▶ [Work task] Output all records precisely as written.

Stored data
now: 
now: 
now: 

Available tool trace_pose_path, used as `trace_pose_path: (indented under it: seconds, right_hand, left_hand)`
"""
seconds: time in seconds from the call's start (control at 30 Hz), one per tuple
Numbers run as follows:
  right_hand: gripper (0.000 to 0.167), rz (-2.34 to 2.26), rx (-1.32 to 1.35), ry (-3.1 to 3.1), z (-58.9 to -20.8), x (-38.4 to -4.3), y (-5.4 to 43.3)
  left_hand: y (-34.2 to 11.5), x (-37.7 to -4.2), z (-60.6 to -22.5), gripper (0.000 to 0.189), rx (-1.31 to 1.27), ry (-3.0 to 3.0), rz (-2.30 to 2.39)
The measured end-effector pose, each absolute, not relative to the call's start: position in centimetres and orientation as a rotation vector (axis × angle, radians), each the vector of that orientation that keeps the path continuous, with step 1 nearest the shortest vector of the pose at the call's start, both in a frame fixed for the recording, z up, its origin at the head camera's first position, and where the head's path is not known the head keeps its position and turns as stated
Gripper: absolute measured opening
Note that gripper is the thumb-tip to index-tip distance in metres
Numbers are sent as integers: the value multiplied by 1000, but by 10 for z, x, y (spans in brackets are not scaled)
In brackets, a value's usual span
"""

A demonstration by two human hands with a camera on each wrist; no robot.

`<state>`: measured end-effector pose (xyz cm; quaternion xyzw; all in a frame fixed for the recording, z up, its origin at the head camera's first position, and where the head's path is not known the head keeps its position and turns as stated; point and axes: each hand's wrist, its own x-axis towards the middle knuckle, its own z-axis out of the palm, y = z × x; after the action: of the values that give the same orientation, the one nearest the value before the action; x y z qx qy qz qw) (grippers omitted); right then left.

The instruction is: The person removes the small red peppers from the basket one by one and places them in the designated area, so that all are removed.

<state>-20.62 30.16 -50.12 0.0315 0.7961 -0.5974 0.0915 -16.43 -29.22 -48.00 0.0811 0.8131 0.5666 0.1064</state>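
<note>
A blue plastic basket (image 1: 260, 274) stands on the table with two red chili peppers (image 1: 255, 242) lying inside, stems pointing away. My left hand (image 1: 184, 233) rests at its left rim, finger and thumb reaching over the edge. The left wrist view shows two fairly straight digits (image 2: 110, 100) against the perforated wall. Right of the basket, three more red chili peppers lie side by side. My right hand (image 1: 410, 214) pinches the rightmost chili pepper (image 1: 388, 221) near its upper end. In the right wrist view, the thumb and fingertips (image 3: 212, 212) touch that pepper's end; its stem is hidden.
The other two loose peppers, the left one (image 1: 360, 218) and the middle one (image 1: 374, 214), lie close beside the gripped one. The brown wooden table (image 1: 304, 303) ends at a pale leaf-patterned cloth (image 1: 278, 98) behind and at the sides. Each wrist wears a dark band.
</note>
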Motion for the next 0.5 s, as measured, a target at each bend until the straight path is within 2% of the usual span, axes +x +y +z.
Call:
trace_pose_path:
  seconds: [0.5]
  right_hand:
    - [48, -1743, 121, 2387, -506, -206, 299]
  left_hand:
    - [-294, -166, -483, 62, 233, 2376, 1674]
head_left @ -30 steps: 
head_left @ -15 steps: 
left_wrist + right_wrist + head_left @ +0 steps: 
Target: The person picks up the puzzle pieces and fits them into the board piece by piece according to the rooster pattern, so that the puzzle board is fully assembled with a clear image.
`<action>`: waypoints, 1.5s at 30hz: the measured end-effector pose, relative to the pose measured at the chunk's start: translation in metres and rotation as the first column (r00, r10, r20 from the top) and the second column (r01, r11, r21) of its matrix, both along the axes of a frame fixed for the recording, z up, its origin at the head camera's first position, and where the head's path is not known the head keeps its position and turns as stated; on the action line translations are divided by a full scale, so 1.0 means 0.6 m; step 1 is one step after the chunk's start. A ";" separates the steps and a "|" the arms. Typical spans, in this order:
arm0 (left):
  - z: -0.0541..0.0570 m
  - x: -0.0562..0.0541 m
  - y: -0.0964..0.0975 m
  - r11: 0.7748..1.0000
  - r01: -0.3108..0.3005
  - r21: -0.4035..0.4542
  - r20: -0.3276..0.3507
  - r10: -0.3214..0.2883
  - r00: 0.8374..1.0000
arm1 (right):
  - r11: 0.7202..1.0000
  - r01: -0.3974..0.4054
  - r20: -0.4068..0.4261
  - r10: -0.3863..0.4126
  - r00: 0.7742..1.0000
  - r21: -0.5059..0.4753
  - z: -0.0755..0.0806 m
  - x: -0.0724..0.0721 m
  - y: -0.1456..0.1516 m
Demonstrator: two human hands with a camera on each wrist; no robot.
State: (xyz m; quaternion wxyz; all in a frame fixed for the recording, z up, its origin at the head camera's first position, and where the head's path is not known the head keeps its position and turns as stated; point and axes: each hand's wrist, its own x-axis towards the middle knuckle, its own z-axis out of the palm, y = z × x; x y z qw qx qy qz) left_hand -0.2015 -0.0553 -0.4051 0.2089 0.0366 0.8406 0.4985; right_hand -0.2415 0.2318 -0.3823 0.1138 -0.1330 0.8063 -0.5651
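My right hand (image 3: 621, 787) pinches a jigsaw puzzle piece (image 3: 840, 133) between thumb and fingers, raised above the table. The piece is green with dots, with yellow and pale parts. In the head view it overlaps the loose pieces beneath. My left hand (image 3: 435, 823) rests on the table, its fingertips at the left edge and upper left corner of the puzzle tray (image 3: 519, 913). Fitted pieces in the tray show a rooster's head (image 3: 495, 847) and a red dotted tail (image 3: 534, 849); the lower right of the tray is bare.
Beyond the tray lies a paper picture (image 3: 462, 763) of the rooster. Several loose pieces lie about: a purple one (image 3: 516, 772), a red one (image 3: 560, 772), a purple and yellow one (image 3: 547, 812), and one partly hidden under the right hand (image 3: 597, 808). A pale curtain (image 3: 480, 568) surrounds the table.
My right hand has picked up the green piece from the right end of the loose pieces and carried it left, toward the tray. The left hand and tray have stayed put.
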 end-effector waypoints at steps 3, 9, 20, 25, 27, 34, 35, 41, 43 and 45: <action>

▶ [Response to this task]
now: 
now: 
now: 

Available tool trace_pose_path, used as `trace_pose_path: (indented under it: seconds, right_hand, left_hand)`
"""
seconds: time in seconds from the call's start (control at 30 Hz), one per tuple
Numbers run as follows:
  right_hand: gripper (0.000 to 0.167), rz (-2.34 to 2.26), rx (-1.32 to 1.35), ry (-3.1 to 3.1), z (-58.9 to -20.8), x (-38.4 to -4.3), y (-5.4 to 43.3)
  left_hand: y (-34.2 to 11.5), x (-37.7 to -4.2), z (-60.6 to -22.5), gripper (0.000 to 0.189), rx (-1.31 to 1.27), ry (-3.0 to 3.0), rz (-2.30 to 2.39)
The measured end-effector pose, each absolute, not relative to the call's start: position in centimetres and orientation as a rotation vector (axis × angle, radians), each the vector of that orientation that keeps the path continuous, with step 1 nearest the shortest vector of the pose at the call's start, both in a frame fixed for the recording, z up, its origin at the head camera's first position, and where the head's path is not known the head keeps its position and turns as stated
Gripper: absolute measured opening
Note that gripper is the thumb-tip to index-tip distance in metres
Numbers are sent as integers: the value multiplied by 1000, but by 10 for z, x, y (spans in brackets are not scaled)
In brackets, a value's usual span
"""

A demonstration by two human hands with a camera on each wrist; no robot.

`<state>`: measured end-effector pose (xyz cm; quaternion xyzw; all in a frame fixed for the recording, z up, its origin at the head camera's first position, and where the head's path is not known the head keeps its position and turns as stated; point and axes: each hand's wrist, its own x-axis towards the middle knuckle, its own z-axis out of the palm, y = z × x; after the action: of the values that give the same orientation, the one nearest the value before the action; x y z qx qy qz qw) (grippers omitted); right then left.

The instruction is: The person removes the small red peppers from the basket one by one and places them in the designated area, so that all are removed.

<state>-20.62 30.16 -50.12 0.0315 0.7961 -0.5974 0.0915 -16.43 -29.22 -48.00 0.0811 0.8131 0.5666 0.1064</state>
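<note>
A blue plastic basket (image 1: 260, 274) stands on the table with two red chili peppers (image 1: 255, 242) lying inside, stems pointing away. My left hand (image 1: 184, 233) rests at its left rim, finger and thumb reaching over the edge. The left wrist view shows two fairly straight digits (image 2: 110, 100) against the perforated wall. Right of the basket, three more red chili peppers lie side by side. My right hand (image 1: 410, 214) pinches the rightmost chili pepper (image 1: 388, 221) near its upper end. In the right wrist view, the thumb and fingertips (image 3: 212, 212) touch that pepper's end; its stem is hidden.
The other two loose peppers, the left one (image 1: 360, 218) and the middle one (image 1: 374, 214), lie close beside the gripped one. The brown wooden table (image 1: 304, 303) ends at a pale leaf-patterned cloth (image 1: 278, 98) behind and at the sides. Each wrist wears a dark band.
</note>
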Motion for the next 0.5 s, as measured, a target at each bend until the straight path is within 2% of the usual span, axes +x +y +z.
Call:
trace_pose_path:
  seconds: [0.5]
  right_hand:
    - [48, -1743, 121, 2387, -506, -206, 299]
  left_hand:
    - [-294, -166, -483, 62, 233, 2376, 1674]
head_left @ -30 steps: 
head_left @ -15 steps: 
left_wrist + right_wrist + head_left @ +0 steps: 
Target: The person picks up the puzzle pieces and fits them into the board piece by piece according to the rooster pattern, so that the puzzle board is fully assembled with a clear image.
`<action>`: waypoints, 1.5s at 30hz: the measured end-effector pose, relative to the pose measured at the chunk's start: translation in metres and rotation as the first column (r00, r10, r20 from the top) and the second column (r01, r11, r21) of its matrix, both along the axes of a frame fixed for the recording, z up, its origin at the head camera's first position, and where the head's path is not known the head keeps its position and turns as stated; on the action line translations are divided by a full scale, so 1.0 means 0.6 m; step 1 is one step after the chunk's start. A ";" separates the steps and a "|" the arms. Typical spans, in this order:
arm0 (left):
  - z: -0.0541..0.0570 m
  - x: -0.0562..0.0541 m
  - y: -0.0964..0.0975 m
  - r11: 0.7748..1.0000
  - r01: -0.3108..0.3005
  - r21: -0.4035..0.4542
  - r20: -0.3276..0.3507
  - r10: -0.3214..0.2883
  - r00: 0.8374..1.0000
arm1 (right):
  - r11: 0.7202..1.0000
  - r01: -0.3974..0.4054
  - r20: -0.4068..0.4261
  - r10: -0.3863..0.4126
  - r00: 0.7742..1.0000
  - r21: -0.5059..0.4753
  - z: -0.0755..0.0806 m
  - x: -0.0724..0.0721 m
  - y: -0.1456..0.1516 m
Demonstrator: two human hands with a camera on each wrist; no robot.
State: (xyz m; quaternion wxyz; all in a frame fixed for the recording, z up, its origin at the head camera's first position, and where the head's path is not known the head keeps its position and turns as stated; point and axes: each hand's wrist, its own x-axis towards the middle knuckle, its own z-axis out of the palm, y = z × x; x y z qw qx qy qz) left_hand -0.2015 -0.0553 -0.4051 0.2089 0.0366 0.8406 0.4985; right_hand -0.2415 0.2318 -0.3823 0.1138 -0.1330 0.8063 -0.5651
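My right hand (image 3: 621, 787) pinches a jigsaw puzzle piece (image 3: 840, 133) between thumb and fingers, raised above the table. The piece is green with dots, with yellow and pale parts. In the head view it overlaps the loose pieces beneath. My left hand (image 3: 435, 823) rests on the table, its fingertips at the left edge and upper left corner of the puzzle tray (image 3: 519, 913). Fitted pieces in the tray show a rooster's head (image 3: 495, 847) and a red dotted tail (image 3: 534, 849); the lower right of the tray is bare.
Beyond the tray lies a paper picture (image 3: 462, 763) of the rooster. Several loose pieces lie about: a purple one (image 3: 516, 772), a red one (image 3: 560, 772), a purple and yellow one (image 3: 547, 812), and one partly hidden under the right hand (image 3: 597, 808). A pale curtain (image 3: 480, 568) surrounds the table.
My right hand has picked up the green piece from the right end of the loose pieces and carried it left, toward the tray. The left hand and tray have stayed put.
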 end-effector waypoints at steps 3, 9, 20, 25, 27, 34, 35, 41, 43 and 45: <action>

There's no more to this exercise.